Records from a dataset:
━━━━━━━━━━

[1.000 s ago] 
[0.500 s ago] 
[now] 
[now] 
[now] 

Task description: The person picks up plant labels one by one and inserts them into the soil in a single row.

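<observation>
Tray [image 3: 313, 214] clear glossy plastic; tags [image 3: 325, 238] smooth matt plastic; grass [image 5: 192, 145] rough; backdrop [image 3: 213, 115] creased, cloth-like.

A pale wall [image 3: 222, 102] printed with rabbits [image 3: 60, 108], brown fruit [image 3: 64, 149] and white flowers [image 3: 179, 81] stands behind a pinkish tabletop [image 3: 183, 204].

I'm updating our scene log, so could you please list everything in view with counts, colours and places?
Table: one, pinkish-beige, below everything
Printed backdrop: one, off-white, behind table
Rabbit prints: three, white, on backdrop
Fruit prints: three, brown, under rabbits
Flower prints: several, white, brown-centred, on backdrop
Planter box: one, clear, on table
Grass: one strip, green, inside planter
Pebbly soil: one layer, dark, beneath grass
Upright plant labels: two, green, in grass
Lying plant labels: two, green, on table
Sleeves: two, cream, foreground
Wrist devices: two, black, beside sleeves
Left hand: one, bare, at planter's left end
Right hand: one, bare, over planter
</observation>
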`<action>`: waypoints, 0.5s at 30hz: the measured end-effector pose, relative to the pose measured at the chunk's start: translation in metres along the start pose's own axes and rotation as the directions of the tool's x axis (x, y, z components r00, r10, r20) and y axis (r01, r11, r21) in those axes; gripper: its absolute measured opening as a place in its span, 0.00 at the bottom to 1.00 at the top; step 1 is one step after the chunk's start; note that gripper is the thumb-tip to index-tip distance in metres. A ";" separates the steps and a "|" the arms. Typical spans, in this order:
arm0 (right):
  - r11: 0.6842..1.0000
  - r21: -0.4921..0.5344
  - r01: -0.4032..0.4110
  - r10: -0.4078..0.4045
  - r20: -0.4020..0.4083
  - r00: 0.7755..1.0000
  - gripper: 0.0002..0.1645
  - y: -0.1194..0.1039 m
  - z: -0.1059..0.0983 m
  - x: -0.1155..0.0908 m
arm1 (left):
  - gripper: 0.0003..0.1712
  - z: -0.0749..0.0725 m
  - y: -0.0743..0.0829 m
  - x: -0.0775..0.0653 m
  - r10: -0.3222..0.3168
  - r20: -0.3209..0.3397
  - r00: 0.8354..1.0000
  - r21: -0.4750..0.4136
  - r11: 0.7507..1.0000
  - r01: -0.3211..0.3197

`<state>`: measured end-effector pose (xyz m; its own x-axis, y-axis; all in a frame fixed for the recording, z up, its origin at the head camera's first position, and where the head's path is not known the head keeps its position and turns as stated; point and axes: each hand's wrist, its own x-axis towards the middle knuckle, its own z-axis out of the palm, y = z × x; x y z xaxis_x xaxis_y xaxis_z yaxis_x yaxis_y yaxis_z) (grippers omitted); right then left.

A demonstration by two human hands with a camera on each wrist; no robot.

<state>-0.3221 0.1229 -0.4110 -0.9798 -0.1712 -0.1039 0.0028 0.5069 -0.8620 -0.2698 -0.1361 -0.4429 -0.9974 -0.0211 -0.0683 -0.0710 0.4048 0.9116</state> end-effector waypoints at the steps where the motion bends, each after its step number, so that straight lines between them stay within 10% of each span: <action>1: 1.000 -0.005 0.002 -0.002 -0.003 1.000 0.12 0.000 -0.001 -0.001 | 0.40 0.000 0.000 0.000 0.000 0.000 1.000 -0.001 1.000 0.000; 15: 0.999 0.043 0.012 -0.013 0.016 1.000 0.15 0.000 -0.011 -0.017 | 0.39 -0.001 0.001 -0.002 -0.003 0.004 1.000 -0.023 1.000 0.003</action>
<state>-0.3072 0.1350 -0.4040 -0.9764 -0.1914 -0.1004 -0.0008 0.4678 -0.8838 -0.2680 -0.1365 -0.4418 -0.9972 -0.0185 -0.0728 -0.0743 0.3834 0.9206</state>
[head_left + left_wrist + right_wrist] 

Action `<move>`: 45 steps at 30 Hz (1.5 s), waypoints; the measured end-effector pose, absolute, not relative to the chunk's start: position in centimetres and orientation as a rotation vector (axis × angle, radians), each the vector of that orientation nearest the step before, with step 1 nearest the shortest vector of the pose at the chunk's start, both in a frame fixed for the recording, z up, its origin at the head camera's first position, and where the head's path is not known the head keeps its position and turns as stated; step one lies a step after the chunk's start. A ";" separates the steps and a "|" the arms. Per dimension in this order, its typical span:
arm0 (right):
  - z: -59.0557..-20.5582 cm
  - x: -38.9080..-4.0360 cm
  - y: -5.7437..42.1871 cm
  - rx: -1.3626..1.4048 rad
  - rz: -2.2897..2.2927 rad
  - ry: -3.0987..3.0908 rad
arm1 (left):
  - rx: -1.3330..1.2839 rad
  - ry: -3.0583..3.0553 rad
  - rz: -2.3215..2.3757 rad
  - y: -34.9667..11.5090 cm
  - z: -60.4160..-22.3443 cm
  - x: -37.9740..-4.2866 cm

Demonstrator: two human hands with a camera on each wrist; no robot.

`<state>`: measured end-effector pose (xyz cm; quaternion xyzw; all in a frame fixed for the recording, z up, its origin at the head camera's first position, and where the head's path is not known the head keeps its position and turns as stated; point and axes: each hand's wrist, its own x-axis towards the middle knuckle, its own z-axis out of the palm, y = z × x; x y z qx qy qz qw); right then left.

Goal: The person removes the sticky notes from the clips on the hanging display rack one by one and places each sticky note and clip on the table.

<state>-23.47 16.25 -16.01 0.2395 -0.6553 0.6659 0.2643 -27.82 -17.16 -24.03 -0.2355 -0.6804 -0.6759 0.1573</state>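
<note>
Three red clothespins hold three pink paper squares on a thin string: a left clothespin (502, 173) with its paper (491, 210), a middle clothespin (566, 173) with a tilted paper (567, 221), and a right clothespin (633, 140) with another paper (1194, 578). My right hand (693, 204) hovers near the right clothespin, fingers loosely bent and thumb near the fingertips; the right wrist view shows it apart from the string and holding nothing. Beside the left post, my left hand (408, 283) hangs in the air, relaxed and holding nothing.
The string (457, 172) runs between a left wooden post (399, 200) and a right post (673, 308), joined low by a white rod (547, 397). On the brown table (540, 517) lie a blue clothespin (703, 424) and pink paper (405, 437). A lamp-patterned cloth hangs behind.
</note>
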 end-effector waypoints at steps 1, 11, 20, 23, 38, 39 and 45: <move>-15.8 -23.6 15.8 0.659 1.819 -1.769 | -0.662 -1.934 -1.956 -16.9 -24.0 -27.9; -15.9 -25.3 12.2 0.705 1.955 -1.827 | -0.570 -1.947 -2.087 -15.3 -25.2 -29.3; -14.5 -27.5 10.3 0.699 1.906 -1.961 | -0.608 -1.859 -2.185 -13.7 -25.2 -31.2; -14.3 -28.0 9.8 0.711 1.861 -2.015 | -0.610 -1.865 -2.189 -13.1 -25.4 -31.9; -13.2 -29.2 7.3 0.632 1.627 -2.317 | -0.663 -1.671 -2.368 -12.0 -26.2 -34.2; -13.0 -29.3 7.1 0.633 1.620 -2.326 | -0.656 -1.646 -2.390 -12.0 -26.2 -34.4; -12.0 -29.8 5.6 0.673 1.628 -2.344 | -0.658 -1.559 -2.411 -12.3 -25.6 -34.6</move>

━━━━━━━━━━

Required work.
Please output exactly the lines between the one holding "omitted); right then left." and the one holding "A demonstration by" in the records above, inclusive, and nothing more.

Solution.
`<state>`: measured end-effector pose (xyz m; its own x-axis, y-axis; all in a frame fixed for the recording, z up, its origin at the head camera's first position, and where the head's path is not known the head keeps its position and turns as stated; point and axes: each hand's wrist, its own x-axis towards the middle knuckle, its own z-axis out of the palm, y = z × x; x y z xaxis_x xaxis_y xaxis_z yaxis_x yaxis_y yaxis_z) (grippers omitted); right then left.

A demonstration by two human hands with a camera on each wrist; no robot.

Nothing else belongs in the output.